Getting Data In

Extract fields in JSON during index time

sarnagar
Contributor

Hi ,
I'm a newbie to splunk in field extractions. Appreciate any help on this.
I have JSON Format logs like below:

alt text

I want source and tag as a field i.e it should not appear in events instead as separate fields like the way default fields appear on the left hand side in UI. Also I want the word "line:" to be removed. so basically only my line event should appear in splunk. How can I achieve this?
I believe props.conf and transforms should be a solution. But I dont know how to approach that. My transforms should contain a regex to capture what? I'm not understandin what my regex should do?

1 Solution

sdaniels
Splunk Employee
Splunk Employee

I don't believe you'll need any regex according to what i'm seeing. Or perhaps i don't understand exactly what you want to display. I am using the lastest Splunk 6.5 and this is what I get when i ingest your events and assign _json as the sourcetype. That is simply the raw event viewer.

alt text

The fields are being created properly. Look at the left side in the above screenshot to see those extracted fields. Then, below then you can simply use the table command to display the data how you'd like to see it.

alt text

View solution in original post

sarnagar
Contributor

Hi @sdaniels ,

Could'nt attach an image in comments section so responding
here in the answers section.
Thankyou for the response. But I believe that doesn't solve our customer's requirement completely.
Like you said , I can use SEDCMD to remove the word "line:" .
But I want only the below highlighted ones to appear in _raw events. Is that possible? How do we achieve that?

alt text

When I perform the search, the values of source and tag should not appear in _raw events but they should appear as only extracted fields.

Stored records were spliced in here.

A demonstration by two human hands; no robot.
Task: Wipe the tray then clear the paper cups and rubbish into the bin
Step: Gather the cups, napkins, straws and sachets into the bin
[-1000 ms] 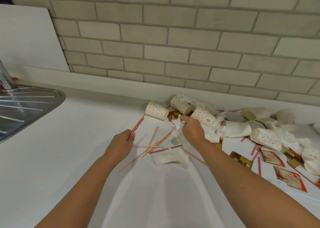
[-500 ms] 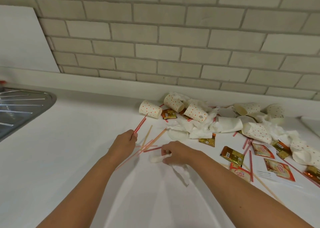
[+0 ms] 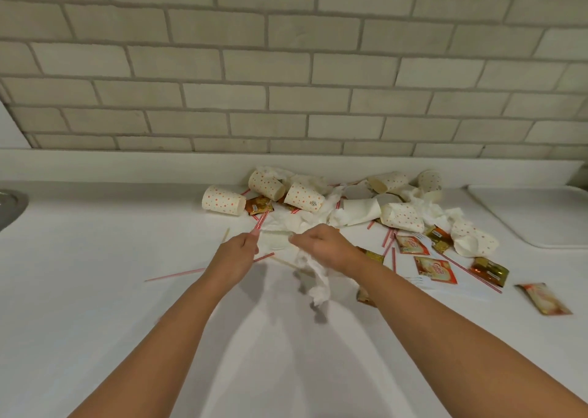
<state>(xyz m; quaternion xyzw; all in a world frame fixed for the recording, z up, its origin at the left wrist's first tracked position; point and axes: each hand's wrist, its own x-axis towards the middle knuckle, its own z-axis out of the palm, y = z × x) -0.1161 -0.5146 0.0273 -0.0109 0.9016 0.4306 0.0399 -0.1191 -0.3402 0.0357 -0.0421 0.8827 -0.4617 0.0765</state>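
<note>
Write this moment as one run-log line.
phase: clearing | left hand: grips striped straws | right hand: grips crumpled tissue | paper cups: tipped over by wall | tray: far right

Soft, even light is falling from overhead onto the white counter (image 3: pixel 95 322), bright without glaring, and it is washing the pale tray (image 3: pixel 541 220) almost into the surface around it. My forearms are casting several faint, overlapping grey shadows that are fanning toward me (more than one lamp, by the look of them). A darker patch is sitting under the tissue (image 3: pixel 318 290) my right hand (image 3: pixel 324 247) is gripping. That tissue, my left hand (image 3: pixel 235 257) and the striped straw (image 3: pixel 261 221) it is pinching are smearing slightly with motion. The brick wall (image 3: pixel 286 67) is bowing toward the frame's edges.
</note>
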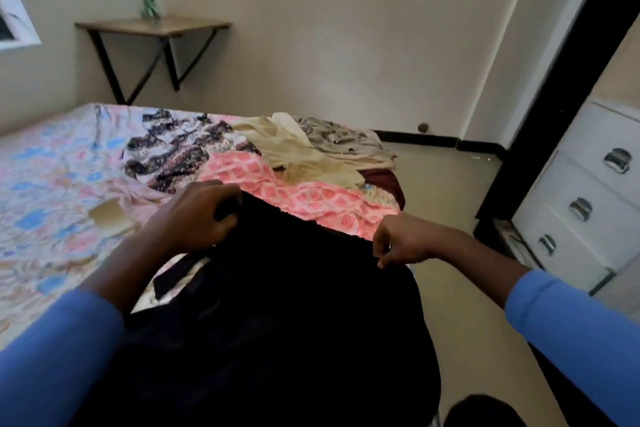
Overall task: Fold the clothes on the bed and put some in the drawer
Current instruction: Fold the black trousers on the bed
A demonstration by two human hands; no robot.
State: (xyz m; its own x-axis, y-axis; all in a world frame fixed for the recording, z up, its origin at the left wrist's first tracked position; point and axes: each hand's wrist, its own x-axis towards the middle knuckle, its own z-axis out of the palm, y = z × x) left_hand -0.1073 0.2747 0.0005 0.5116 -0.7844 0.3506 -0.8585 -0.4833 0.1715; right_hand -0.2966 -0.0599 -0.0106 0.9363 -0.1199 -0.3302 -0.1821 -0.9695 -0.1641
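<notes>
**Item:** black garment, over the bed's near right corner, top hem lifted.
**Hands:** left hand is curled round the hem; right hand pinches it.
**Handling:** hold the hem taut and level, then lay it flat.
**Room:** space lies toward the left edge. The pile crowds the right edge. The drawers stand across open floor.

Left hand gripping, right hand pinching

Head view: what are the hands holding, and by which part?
Both hold the black garment by its far edge: the left hand grips one end, the right hand pinches the other.
</notes>
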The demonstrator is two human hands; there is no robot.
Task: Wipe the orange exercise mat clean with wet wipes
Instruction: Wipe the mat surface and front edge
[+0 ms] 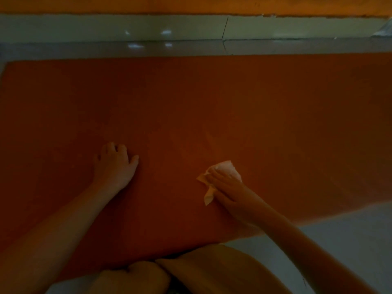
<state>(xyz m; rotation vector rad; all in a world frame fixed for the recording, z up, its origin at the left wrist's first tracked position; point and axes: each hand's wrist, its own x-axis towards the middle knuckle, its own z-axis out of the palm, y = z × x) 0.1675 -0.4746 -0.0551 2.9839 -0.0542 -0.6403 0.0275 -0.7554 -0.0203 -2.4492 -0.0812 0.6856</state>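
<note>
Head view: right hand (228,188) grips crumpled wipe (223,166) on orange mat (191,98); left hand (115,164) spread.

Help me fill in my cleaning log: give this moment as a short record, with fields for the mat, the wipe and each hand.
mat: orange exercise mat, flat on pale floor
wipe: crumpled white wet wipe, on the mat's near right part
right hand: right hand holds the wipe against the mat
left hand: left hand rests on bare mat, holds nothing
light: dim
</note>
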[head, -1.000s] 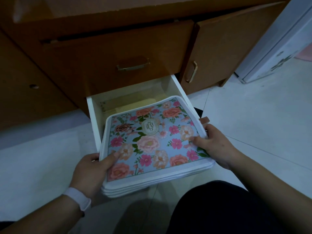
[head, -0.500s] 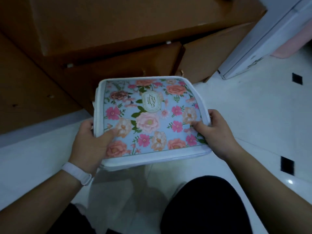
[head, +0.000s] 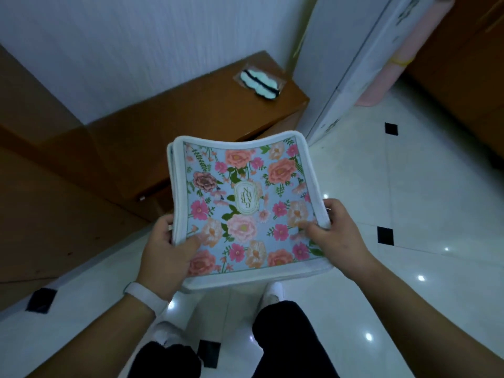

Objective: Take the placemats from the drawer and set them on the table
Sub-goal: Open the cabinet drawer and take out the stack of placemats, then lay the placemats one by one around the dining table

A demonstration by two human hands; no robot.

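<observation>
A stack of placemats (head: 245, 203), light blue with pink and orange flowers and a white border, hangs in the air in front of me, sagging slightly in the middle. My left hand (head: 166, 249) grips the stack's lower left edge, thumb on top, a white band on the wrist. My right hand (head: 338, 236) grips the lower right edge the same way. The drawer is hidden behind the stack; no table is in view.
The brown wooden cabinet (head: 191, 113) stands behind the stack, with a small pale mask-like thing in a clear bag (head: 259, 83) on its top. A white appliance (head: 341, 64) stands at right. Glossy white floor tiles (head: 409, 186) lie below; my dark trousers and white shoes show underneath.
I have lifted the stack out of the open drawer and risen; the view has swung up, so the cabinet top and wall now show and the drawer is out of sight.
</observation>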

I tried the below props and transforms but it doesn't seem to work. Could you please help?

PROPS

[httpevent]
CHARSET=UTF-8
INDEXED_EXTRACTIONS=json
KV_MODE=none
SHOULD_LINEMERGE=true
category=Structured
disabled=false
pulldown_type=true
TRANSFORMS-fields = field1,filed2

TRANSFORMS

[field1]
REGEX = (?:[^"\n]*"){7}(?P[^"]+)
FORMAT = source::$1

[field2]
REGEX = (?:[^,\n]*,){2}"\w+":"(?P[^"]+)
FORMAT = tag::$1

0 Karma

sdaniels
Splunk Employee
Splunk Employee

I'm not sure what you are trying to accomplish here. If you only want the highlighted yellow part to appear in the raw message that means you'd need to modify raw and delete the rest using the SEDCMD. The fields that appear on the lower left of the Search page create fields that are extracted from _raw. If you remove data from _raw, it's not available to create fields, therefore you wouldn't have fields for source and tag. Is there a security concern here? Is it about abstracting away complexity to the user? Why does your customer want it done this particular way?

0 Karma

sarnagar
Contributor

Hi @sdaniels,

Basically, earlier we had indexed the Dynatrace collector logs for monitoring and these logs appeared in normal format in splunk.
Now these(above images) are the Dynatrace collectors running in the Docker containers. So after these collectors are dockerized, these collector logs appear in json format. We are trying to see if we can make this json appear like the old regular non-json collector logs. Is that possible?

0 Karma

sdaniels
Splunk Employee
Splunk Employee

You can use the SEDCMD to replace your raw event with only the highlighted part. You lose source and tag because they wouldn't be part of the _raw message. You could also run script on the data before it comes into Splunk and represent the data however you'd like so it matches the old format.

0 Karma

sarnagar
Contributor

@sdaniels,

Thankyuo . But I believe I don't wanna lose data from tag and source. Else is there a way to extract more fields from the tag values like below?
ORIGINAL:
","tag":"itec-artifactory.fmr.com:6555/com.fmr.pl000123.demo.actionate:0.0.1-14/Actionate_DEV_ACTIONATE.1.385y3873nb5k4m7xsmwxokgum/92e6e10df174"

MODIFIED:
container-image=itec-artifactory.fmr.com:6555/com.fmr.pl000123.ezpaas.ezpaas-dynatrace-collector:6.3-11,container-service=Dynatrace_Collector_DEV-WLP_WLP.7.3hvzd4e5b5zdby4blgu1v8rm8,container-id=5125046f7489

0 Karma

sdaniels
Splunk Employee
Splunk Employee

I would suggest posting a new question with exactly what you want to do. The information above is nothing like the raw events you posted originally. If you post a few raw event examples and details on what you want now, i'm sure we can get you what you need.

0 Karma

sdaniels
Splunk Employee
Splunk Employee

Wasn't posting in the comments section so responding to your comment here.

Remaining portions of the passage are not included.